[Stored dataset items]
--------

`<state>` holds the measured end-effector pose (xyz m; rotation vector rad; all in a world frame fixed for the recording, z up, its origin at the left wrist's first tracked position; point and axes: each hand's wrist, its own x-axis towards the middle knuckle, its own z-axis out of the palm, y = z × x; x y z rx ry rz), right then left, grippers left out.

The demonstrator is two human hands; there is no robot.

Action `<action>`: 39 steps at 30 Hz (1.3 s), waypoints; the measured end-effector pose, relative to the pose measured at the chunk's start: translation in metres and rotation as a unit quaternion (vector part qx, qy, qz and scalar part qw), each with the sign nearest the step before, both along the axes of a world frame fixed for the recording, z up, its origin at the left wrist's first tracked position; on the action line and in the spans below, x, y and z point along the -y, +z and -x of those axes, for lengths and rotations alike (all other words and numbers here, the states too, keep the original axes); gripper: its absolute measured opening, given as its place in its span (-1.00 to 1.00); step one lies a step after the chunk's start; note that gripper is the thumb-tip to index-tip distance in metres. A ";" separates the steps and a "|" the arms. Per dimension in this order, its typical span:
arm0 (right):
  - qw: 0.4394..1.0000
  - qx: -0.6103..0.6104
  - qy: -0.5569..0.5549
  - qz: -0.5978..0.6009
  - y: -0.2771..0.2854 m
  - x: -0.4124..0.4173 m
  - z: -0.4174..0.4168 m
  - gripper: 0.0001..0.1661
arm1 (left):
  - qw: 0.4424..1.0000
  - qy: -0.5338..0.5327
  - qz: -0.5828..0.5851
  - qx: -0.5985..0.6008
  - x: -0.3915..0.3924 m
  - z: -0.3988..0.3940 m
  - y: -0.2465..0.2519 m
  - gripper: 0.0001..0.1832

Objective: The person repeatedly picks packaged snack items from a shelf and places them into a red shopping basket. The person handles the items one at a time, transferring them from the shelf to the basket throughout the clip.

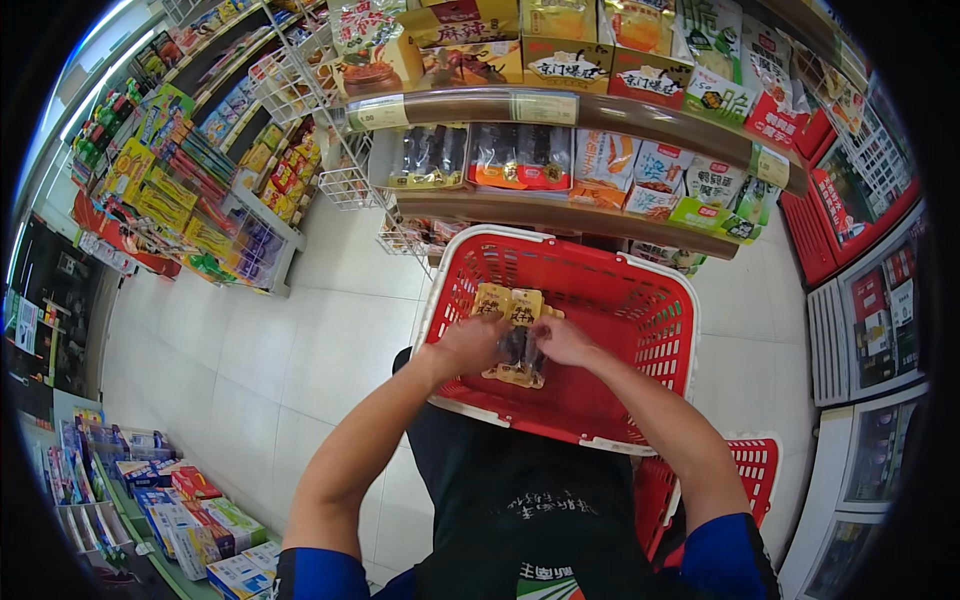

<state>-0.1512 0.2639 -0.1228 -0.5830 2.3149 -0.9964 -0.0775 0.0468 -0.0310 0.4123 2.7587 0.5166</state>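
Observation:
A red plastic shopping basket [600, 315] with a white rim is in front of me, close to the shelf. Several yellow and clear snack packets [523, 330] with dark contents lie side by side at its left part. My left hand [474, 343] rests over the left packets, fingers bent and partly hidden by the hand's back. At the right edge of the packets, my right hand [561, 339] touches them with thumb and fingertips. Whether either hand grips a packet is not clear.
Packaged snacks stand on the brown shelves [555, 208] ahead, with white wire racks [349, 180] at their left end. Another red basket [754, 469] sits low at the right. Glass-fronted fridges [832, 345] line the right side. Boxed goods [202, 517] fill a green-edged shelf at lower left.

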 end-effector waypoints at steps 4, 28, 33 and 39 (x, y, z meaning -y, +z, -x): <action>0.955 -0.082 -0.022 0.285 0.102 0.039 0.013 -0.71 | 0.926 0.150 -0.218 -0.268 0.031 0.029 0.074 -0.76; 0.908 -0.069 -0.091 0.403 0.232 0.214 0.096 -0.41 | 0.805 0.320 -0.409 -0.286 0.122 0.135 0.134 -0.76; 0.836 -0.297 -0.142 0.439 0.211 0.170 0.055 -0.45 | 0.698 0.307 -0.622 -0.179 0.101 0.075 0.126 -0.87; 0.878 0.010 -0.106 0.466 0.183 0.096 0.007 -0.71 | 0.738 0.294 -0.602 -0.082 0.054 -0.014 0.075 -0.88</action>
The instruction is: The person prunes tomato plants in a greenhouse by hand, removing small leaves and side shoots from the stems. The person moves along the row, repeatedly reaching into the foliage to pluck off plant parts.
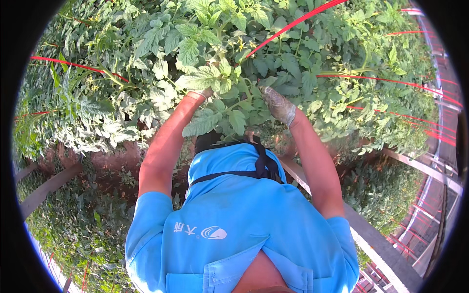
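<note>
Before me stands a tomato plant (216, 78) with broad green leaves and a few small yellow flowers (241, 44). My left hand (206, 92) reaches in among its leaves from the left, and foliage hides the fingers. On the other side, my right hand (279, 106) wears a thin, soiled glove and sits close to the stem (247, 89). Its fingertips are lost behind leaves, so whether either hand grips anything cannot be seen. A red twine (289, 26) runs from near the plant's top towards the upper right.
Dense tomato foliage (329, 40) spreads on both sides, with more red twines (381, 78) strung through it. Brown soil (113, 161) shows below the row. Pale beams (49, 188) cross low behind me. A black strap (227, 175) circles my waist.
</note>
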### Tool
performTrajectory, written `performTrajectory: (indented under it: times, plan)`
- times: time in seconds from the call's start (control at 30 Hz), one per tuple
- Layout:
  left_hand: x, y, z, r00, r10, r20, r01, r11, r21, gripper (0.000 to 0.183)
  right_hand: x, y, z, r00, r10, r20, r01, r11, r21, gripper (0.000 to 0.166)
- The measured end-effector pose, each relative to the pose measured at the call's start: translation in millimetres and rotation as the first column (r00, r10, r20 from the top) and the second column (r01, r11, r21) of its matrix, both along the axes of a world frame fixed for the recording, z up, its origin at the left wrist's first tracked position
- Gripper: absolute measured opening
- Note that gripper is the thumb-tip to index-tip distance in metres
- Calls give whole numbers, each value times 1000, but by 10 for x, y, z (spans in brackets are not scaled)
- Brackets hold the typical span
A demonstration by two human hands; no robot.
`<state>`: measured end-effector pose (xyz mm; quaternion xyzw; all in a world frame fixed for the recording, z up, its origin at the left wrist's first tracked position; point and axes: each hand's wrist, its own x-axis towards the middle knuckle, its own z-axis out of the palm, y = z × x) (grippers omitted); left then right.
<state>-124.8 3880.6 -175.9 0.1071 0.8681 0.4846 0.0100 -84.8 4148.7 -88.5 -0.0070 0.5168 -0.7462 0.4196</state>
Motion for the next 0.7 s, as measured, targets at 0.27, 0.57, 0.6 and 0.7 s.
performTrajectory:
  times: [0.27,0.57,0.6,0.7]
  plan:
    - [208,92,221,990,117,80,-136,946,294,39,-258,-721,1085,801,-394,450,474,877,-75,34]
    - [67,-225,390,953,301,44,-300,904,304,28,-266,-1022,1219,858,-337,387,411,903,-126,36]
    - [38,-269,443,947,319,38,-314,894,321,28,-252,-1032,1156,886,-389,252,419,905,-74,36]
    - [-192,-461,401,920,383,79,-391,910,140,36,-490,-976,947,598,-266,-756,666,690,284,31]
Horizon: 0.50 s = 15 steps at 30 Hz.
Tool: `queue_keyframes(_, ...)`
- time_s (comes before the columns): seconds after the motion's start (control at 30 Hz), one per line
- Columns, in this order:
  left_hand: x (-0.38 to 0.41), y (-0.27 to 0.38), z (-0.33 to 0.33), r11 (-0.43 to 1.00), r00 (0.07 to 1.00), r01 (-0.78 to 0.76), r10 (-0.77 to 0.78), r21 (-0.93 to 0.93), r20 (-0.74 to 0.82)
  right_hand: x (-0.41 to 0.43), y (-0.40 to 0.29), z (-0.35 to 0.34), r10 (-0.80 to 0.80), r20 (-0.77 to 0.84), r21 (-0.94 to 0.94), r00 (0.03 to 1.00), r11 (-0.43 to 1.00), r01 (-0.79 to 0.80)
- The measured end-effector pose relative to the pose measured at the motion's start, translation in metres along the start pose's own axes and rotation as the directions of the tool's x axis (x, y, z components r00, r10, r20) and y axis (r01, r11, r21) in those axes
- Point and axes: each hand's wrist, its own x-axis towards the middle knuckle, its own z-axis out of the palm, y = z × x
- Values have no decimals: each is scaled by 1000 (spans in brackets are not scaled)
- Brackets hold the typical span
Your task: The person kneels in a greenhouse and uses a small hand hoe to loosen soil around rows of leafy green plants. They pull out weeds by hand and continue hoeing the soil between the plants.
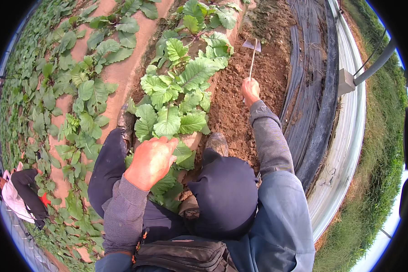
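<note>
My right hand (251,91) is closed around the thin handle of a small hand hoe (253,56). The hoe's flat metal blade lies at the far end, against loose brown soil (236,95) between the plant row and the black plastic sheeting. My left hand (152,162) hangs above a leafy green plant (168,120), fingers bent downward; the fingertips are partly hidden, and I cannot tell whether they touch a leaf. Large lobed leaves with dark stems grow in a row in front of me.
Black plastic sheeting (304,102) and a pale plastic-covered edge (352,119) run along the right, beside a grey pipe (375,64). More leafy rows (85,88) cover the left. A person (20,195) is low among the plants at far left. My shoe (217,143) stands on the soil.
</note>
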Motion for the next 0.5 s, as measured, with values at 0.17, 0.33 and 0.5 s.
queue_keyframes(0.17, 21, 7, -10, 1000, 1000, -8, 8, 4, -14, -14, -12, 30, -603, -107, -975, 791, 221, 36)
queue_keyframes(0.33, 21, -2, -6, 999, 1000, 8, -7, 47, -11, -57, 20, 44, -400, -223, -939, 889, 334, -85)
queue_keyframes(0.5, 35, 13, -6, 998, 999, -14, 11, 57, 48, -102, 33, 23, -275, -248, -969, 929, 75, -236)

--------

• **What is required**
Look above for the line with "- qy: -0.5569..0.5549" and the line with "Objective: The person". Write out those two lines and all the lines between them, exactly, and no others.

• **Exercise result**
  - qy: -0.5569..0.5549
  - qz: -0.5978..0.6009
  - y: -0.2771..0.2854 m
  - x: -0.4124..0.4173 m
  - z: -0.4174..0.4168 m
  - gripper: 0.0001..0.1661
arm1 (left):
  - qw: 0.4424..1.0000
  - qy: -0.5338..0.5327
  - qz: -0.5828..0.5851
  - qx: -0.5985..0.6008
  - x: -0.3915..0.3924 m
  - z: -0.3988..0.3940 m
  - y: -0.2465..0.2519 m
  - gripper: 0.0001..0.1832

Objective: The person repeatedly picks packaged snack items from a shelf and places them into a red shopping basket. The person handles the items one at a time, transferring them from the shelf to the basket throughout the clip.

That completes the response.